Under the Notification Services tab you can link an alert to any number of notification services.

To tie an alert to a notification service just click on the service and select any of the destinations that are configured. You have to have at least one notification service selected before you can save the alert.

You can see all the available services on the Integrations page under the Outbound section.

alerts-outbound-services

These are the services that Librato supports:

Outbound Service Integrations
- AWS SNS
- BigPanda
- Campfire
- Email
- Flowdock
- HipChat
- Neptune
- New Service Integration
- OpsGenie
- PagerDuty
- Slack
- VictorOps
- Webhook
- Zapier

Defining Alert Conditions¶

Under the Alert Conditions tab you can create new conditions or edit existing ones. If you have several alert conditions, they ALL have to be met before the alert triggers. NOTE: Alert conditions are completely independent, so if condition 1 is triggered by tag set X and condition 0 is triggered by tag set Y, the alert will fire. To create alerts that are tag set dependent we recommend using Alerts on Composite Metrics.

Click on the “+ create a new condition” button to bring up the alert condition form.

alerts-condition

The alert condition reads like a sentence. In the example above the condition would be:

Set an alert on AWS.EC2.CPUUtilization metric filtered to the role tag that matches metricsweb when the maximum exceeds a threshold of 80 for 5 minutes.
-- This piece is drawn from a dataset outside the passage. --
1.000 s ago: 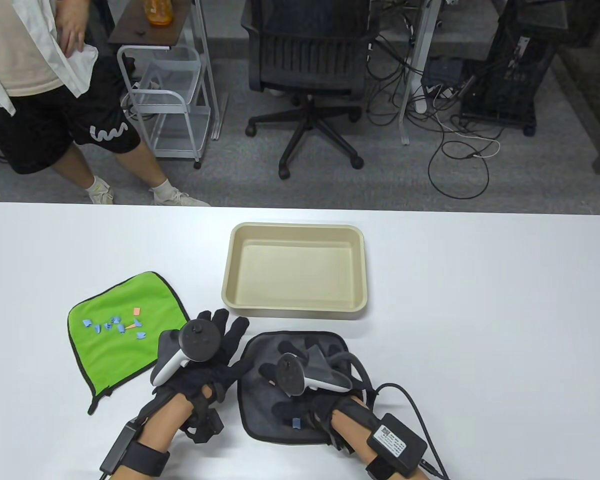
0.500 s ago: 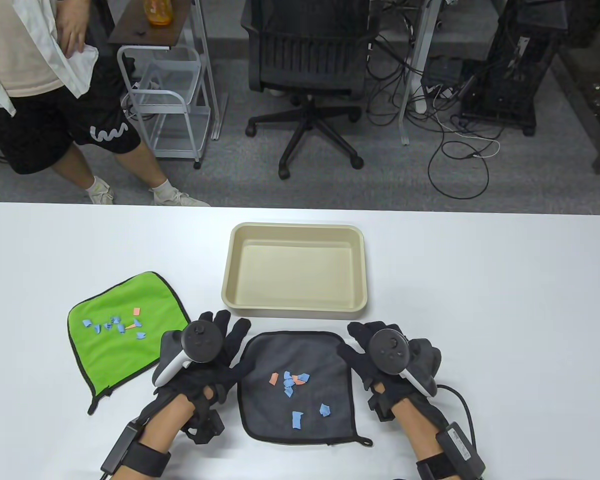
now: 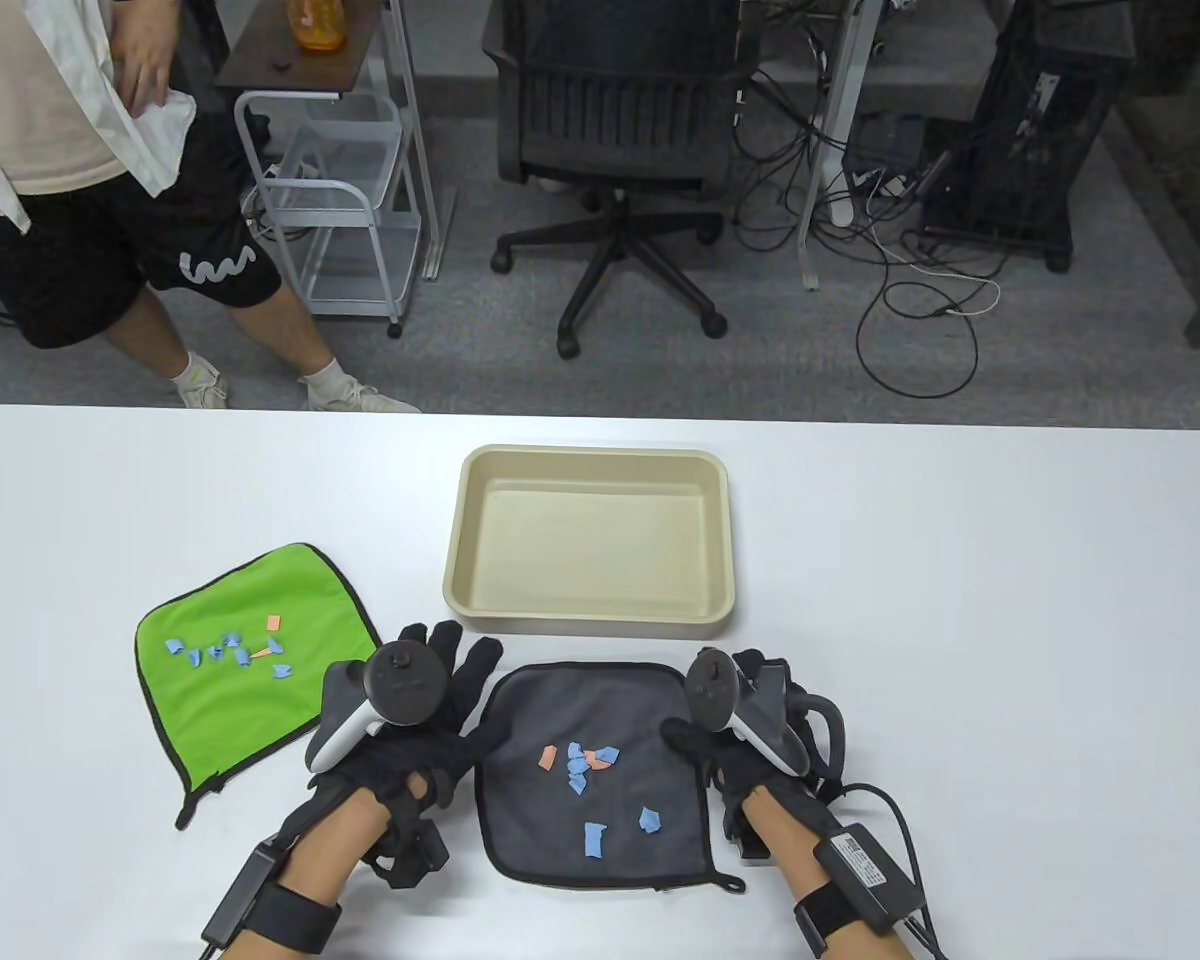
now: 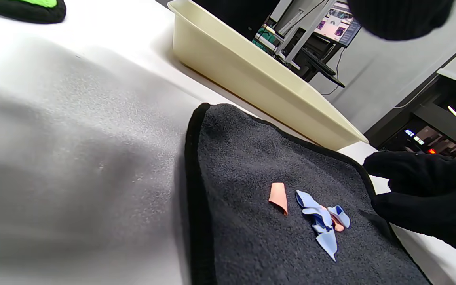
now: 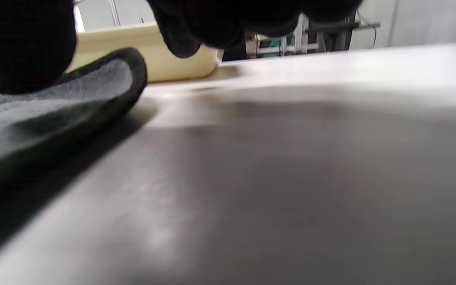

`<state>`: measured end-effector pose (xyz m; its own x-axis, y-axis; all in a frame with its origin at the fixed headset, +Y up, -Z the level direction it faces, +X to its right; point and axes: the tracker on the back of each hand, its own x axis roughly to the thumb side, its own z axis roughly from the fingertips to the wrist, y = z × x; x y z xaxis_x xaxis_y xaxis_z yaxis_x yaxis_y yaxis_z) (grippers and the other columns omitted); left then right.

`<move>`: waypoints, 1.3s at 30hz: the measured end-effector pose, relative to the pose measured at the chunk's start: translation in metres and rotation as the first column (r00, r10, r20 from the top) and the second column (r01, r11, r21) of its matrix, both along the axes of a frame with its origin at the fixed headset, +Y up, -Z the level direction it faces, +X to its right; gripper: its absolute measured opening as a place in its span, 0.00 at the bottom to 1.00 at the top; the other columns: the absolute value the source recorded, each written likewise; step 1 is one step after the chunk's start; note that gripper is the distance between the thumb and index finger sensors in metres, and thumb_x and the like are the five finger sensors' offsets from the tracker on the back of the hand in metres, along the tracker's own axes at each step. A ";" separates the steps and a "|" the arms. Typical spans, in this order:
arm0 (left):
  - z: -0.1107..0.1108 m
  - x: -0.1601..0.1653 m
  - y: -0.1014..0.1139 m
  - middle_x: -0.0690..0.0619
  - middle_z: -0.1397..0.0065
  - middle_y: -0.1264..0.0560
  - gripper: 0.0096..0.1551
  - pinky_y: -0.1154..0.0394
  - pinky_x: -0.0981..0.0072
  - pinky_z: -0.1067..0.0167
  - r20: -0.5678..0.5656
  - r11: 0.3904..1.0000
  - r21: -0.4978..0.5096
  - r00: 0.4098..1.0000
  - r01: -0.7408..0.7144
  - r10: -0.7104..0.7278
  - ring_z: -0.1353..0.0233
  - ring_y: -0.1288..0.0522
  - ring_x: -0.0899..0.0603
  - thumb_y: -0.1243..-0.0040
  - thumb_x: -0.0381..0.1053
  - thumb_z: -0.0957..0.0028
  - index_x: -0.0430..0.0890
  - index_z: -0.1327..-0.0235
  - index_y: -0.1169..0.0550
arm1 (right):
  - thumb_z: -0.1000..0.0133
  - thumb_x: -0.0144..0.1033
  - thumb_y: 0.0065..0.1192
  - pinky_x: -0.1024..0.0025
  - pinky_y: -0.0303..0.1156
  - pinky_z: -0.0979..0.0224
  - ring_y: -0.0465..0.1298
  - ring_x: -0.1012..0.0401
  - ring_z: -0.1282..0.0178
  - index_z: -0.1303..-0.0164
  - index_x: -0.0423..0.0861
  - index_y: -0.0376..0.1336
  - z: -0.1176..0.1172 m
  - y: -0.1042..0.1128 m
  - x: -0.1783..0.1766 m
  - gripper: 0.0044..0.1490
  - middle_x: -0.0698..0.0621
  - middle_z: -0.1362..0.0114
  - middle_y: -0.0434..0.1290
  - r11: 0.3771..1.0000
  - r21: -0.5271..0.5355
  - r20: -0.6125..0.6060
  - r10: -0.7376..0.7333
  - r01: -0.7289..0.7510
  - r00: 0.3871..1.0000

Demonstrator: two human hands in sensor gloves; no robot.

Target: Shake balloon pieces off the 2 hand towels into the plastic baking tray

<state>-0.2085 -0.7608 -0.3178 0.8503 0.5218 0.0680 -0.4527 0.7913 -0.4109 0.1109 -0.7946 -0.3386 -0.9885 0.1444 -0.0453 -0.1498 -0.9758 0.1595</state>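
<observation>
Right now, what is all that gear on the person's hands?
Both hands, left and right, wear black knit gloves. A grey-and-black tracker sits on each hand's back. Black wrist straps hold small black boxes with cables; forearms are bare.

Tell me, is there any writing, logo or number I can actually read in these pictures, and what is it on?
No text here can be read for certain.
White squiggle logo on the bystander's black shorts: letters not clear.
White label on the black box strapped to the right forearm: print too small.
Printing on the orange bottle on the cart: blurred.
Lit panel on the dark machine in the left wrist view: too small.
</observation>
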 end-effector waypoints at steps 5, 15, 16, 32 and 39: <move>0.000 0.000 -0.001 0.56 0.20 0.74 0.49 0.70 0.25 0.31 -0.003 1.000 -0.006 1.000 0.000 0.000 0.22 0.82 0.41 0.52 0.71 0.60 0.72 0.30 0.61 | 0.61 0.67 0.67 0.59 0.58 0.34 0.58 0.55 0.34 0.23 0.54 0.50 -0.002 -0.012 -0.004 0.58 0.53 0.31 0.58 0.994 -0.112 -0.004 0.007 -0.007 1.000; 0.001 0.002 -0.004 0.56 0.19 0.73 0.49 0.69 0.26 0.30 0.002 1.000 -0.011 1.000 0.024 -0.024 0.21 0.81 0.41 0.52 0.71 0.60 0.72 0.30 0.61 | 0.64 0.68 0.62 0.59 0.59 0.36 0.60 0.55 0.36 0.36 0.61 0.56 -0.001 -0.014 -0.004 0.46 0.55 0.35 0.60 0.991 -0.129 0.052 0.054 -0.047 0.997; 0.001 0.002 -0.004 0.56 0.19 0.73 0.49 0.68 0.26 0.29 0.008 1.000 -0.009 1.000 0.023 -0.023 0.20 0.80 0.41 0.52 0.71 0.60 0.71 0.30 0.61 | 0.64 0.68 0.62 0.60 0.60 0.36 0.61 0.55 0.36 0.40 0.63 0.57 -0.001 -0.013 -0.005 0.42 0.56 0.35 0.61 0.990 -0.128 0.056 0.059 -0.051 0.997; 0.001 0.002 -0.006 0.52 0.18 0.69 0.50 0.64 0.27 0.28 -0.045 0.998 0.000 0.997 0.059 -0.059 0.17 0.72 0.35 0.49 0.70 0.59 0.69 0.28 0.58 | 0.52 0.50 0.70 0.75 0.80 0.52 0.82 0.67 0.52 0.48 0.67 0.65 0.009 0.005 -0.016 0.23 0.61 0.37 0.75 0.985 -0.043 0.041 -0.167 0.169 0.985; -0.004 0.007 -0.016 0.47 0.18 0.60 0.53 0.49 0.38 0.27 -0.140 0.984 -0.008 0.974 0.178 -0.177 0.21 0.55 0.34 0.42 0.65 0.60 0.61 0.26 0.54 | 0.54 0.48 0.71 0.79 0.82 0.60 0.84 0.70 0.60 0.46 0.60 0.65 0.011 0.020 -0.015 0.25 0.58 0.41 0.78 0.965 -0.024 0.035 -0.261 0.262 0.965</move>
<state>-0.2017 -0.7767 -0.3215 0.9306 0.3617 -0.0556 -0.3574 0.8658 -0.3501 0.0955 -0.7749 -0.3275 -0.9145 0.3960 -0.0832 -0.4046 -0.8971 0.1773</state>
Let’s go over the condition options:

condition type: The type of threshold you are setting. You can trigger alerts when values exceed or fall below a threshold or you can use the “stops reporting” option to check a metric’s “heartbeat”.
- goes above: Alert will fire if the incoming measurement value exceeds the threshold.
- falls below: Alert will fire if the incoming measurement value falls below the threshold.
- stops reporting: Alert will fire if a metric that has reported previously stops reporting. ** NOTE**: for this type of alert, it is a good idea to set the period on the metrics being checked. Our alert system goes back N periods to determine the “last reported” value, and will assume the period is 60s if unspecified, which could result in false positives.
set alert on: Select a metric (or persisted composite metric)
filtered by (tags): Define a tag set to filter the metric on. For example adding the tag environment with the value production will only evaluate metric streams that match that condition. Each stream will be checked independently against the alert conditions. This means that alerts will fire when any of the streams violates the conditions.
when the: For gauges, choose the statistic to alert on: average, sum, minimum, maximum, count, or derivative. Please note that if you select “derivative” for a gauge, the derivative of the sums will be used. For the stops reporting condition, this field is not shown.
crosses threshold: the value to be checked against (for each metric stream) which determines whether the alert will be fired. There are two trigger options:
- for a duration: Set the time window within which the trigger condition must be met for every measurement coming in. For example, if you only want to be notified if CPU is over 80 for at least 5 minutes, set the of field to 5 minutes. NOTE: The maximum value of this field is 60 minutes.
- immediately: Fire the alert as soon as any measurement violates the condition.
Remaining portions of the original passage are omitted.